▶ _Description of the task_:
Give back exactly the lines that run from the beginning of the entries to the line containing "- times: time", both included, and nothing else.

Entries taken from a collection
= = = = = = =

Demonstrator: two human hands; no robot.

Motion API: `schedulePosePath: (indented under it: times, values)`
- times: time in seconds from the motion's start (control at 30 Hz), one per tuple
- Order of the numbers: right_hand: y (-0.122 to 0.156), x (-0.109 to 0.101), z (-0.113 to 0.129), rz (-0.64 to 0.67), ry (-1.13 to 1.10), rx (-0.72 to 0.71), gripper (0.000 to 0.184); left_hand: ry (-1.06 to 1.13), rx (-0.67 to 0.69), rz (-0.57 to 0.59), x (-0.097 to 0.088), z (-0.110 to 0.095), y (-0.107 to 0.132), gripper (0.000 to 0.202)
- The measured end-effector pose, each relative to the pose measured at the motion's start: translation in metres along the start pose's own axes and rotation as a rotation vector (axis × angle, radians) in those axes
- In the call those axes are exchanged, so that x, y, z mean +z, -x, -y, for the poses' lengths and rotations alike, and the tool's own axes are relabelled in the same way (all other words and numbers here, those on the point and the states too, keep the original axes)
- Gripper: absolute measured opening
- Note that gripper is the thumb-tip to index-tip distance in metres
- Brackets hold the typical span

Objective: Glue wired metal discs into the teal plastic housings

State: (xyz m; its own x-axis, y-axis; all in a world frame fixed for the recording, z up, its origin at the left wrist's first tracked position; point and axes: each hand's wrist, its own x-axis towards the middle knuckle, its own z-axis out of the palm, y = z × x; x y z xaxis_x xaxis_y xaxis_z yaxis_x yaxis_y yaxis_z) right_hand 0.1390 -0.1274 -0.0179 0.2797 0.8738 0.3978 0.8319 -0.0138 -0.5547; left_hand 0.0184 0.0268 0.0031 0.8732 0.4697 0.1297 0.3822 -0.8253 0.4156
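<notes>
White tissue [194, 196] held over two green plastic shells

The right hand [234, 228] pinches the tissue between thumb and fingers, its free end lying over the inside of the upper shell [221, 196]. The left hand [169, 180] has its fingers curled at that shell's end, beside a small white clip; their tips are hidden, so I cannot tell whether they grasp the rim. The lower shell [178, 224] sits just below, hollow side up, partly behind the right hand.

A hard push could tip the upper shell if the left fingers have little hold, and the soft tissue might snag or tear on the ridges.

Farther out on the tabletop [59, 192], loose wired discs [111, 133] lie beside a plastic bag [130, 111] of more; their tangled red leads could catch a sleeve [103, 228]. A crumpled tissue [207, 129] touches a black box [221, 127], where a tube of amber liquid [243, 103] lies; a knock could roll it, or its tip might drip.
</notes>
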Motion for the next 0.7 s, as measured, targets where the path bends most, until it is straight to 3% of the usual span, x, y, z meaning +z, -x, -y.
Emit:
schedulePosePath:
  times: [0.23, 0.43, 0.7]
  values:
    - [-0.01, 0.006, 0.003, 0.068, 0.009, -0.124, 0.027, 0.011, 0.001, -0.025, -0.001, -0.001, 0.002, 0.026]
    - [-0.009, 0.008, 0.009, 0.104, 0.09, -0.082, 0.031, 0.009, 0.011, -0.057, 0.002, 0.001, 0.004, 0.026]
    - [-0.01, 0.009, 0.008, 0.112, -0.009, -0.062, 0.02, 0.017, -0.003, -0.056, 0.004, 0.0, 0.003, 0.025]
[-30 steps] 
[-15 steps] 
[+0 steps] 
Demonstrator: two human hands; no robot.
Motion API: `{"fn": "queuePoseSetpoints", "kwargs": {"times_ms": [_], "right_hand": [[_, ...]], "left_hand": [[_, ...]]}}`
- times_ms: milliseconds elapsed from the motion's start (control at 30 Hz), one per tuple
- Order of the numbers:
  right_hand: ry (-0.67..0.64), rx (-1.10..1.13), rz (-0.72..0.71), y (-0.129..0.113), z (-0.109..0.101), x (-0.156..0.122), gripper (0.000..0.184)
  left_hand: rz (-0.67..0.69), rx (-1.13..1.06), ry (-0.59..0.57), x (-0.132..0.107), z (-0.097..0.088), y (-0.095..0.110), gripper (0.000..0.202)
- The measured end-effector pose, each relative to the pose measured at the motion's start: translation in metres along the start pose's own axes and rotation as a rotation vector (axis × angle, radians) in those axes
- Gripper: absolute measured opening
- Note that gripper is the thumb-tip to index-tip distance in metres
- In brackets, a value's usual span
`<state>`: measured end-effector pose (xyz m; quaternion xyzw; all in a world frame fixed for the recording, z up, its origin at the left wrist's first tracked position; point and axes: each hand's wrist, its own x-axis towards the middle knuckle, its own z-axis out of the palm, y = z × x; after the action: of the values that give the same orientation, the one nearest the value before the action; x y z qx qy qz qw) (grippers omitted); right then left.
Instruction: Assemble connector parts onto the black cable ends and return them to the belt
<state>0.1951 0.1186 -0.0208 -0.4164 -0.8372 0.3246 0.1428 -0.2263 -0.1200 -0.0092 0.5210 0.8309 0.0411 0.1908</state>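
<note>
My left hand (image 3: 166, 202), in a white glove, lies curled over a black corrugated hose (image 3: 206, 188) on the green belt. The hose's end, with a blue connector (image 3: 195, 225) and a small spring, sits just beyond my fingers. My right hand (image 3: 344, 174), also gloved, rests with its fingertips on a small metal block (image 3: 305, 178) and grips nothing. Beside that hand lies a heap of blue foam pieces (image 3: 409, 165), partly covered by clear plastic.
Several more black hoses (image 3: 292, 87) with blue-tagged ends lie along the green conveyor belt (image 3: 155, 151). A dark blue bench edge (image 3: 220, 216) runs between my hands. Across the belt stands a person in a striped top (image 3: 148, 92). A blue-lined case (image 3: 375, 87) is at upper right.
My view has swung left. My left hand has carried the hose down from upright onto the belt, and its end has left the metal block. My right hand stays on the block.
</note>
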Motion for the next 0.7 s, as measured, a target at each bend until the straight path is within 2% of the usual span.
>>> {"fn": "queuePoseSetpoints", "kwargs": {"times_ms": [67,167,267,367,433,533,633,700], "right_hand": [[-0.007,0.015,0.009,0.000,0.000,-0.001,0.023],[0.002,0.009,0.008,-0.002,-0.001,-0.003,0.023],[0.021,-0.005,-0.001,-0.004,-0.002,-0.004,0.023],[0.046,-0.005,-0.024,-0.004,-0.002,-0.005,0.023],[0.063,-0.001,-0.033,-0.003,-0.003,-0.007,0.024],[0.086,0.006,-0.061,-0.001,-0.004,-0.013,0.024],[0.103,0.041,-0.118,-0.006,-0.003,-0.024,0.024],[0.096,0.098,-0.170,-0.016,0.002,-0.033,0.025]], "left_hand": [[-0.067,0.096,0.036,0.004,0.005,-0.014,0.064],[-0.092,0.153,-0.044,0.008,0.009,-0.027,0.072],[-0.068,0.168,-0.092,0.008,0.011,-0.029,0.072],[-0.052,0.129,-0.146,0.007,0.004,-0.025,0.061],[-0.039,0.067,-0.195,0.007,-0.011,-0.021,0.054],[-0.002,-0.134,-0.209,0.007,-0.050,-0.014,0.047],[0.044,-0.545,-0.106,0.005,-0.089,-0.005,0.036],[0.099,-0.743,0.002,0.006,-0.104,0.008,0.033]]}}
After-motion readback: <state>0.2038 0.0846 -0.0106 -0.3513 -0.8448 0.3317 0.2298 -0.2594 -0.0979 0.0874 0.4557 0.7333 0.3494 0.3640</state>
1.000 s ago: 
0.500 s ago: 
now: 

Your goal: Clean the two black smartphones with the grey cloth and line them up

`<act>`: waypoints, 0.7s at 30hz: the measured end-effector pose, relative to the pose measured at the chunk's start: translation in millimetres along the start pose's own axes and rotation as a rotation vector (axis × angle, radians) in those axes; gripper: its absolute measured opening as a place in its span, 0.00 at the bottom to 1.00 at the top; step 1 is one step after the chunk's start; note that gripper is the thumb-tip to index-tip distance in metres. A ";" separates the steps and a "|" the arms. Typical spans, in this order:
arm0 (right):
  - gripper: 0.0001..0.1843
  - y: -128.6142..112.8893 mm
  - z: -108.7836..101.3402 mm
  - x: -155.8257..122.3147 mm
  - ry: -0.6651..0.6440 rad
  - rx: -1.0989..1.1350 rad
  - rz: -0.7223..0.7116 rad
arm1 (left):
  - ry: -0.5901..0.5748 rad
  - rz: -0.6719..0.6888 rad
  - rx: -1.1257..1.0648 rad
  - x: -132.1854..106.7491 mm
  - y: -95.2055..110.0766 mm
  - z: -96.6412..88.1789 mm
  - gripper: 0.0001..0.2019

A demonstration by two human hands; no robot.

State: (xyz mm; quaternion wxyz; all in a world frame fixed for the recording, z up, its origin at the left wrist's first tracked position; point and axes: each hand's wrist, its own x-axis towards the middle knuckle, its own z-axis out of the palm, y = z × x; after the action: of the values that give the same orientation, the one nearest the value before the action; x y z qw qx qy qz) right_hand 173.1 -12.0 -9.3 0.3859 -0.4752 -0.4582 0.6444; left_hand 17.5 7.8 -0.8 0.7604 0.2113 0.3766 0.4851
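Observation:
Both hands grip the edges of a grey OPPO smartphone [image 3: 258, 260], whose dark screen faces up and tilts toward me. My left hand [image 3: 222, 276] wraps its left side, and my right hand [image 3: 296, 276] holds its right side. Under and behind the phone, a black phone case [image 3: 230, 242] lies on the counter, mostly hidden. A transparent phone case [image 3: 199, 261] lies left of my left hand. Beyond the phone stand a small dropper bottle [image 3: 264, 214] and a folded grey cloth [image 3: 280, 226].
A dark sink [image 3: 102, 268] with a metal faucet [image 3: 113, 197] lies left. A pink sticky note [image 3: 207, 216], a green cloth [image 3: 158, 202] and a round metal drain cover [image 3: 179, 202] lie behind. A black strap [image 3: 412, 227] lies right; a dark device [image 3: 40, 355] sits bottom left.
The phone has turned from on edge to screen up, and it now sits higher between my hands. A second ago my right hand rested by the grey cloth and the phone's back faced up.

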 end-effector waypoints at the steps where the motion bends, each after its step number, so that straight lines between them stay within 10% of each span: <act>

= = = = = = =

▶ _Completed exercise_:
Demonstrator: two human hands; no robot.

Motion API: `schedulePosePath: (indented under it: times, values)`
- times: time in seconds from the motion's start (control at 30 Hz), one per tuple

Work on the exercise is finished.